» WHAT TO WORK ON
Set the listing down again exactly, please, apart from its pictures.

•••••

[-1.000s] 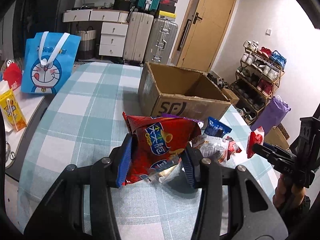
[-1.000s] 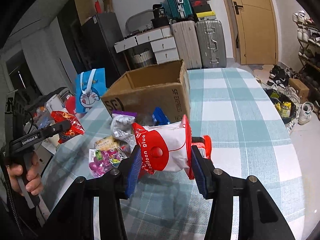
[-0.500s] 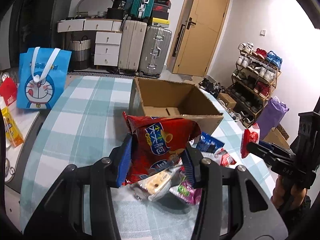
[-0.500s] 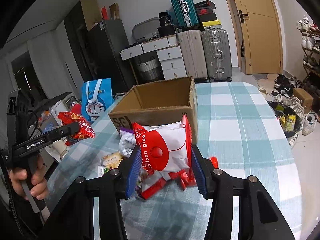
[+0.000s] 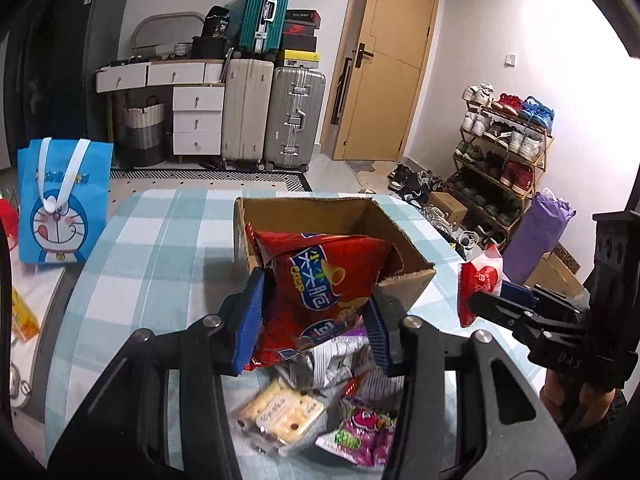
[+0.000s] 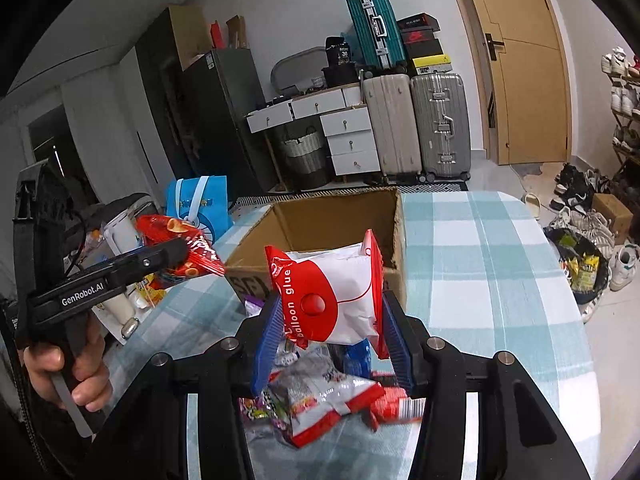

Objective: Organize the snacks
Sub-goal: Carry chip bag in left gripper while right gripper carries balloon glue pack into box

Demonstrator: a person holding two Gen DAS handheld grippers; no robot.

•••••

» TASK RESULT
[-1.000s] 
[-1.000s] 
[-0.500s] 
[-0.500s] 
[+0.000s] 
[+0.000s] 

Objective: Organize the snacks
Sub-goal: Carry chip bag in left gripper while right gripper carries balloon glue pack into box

Demonstrator: a person holding two Gen DAS handheld grippers; no robot.

This exercise has been completed.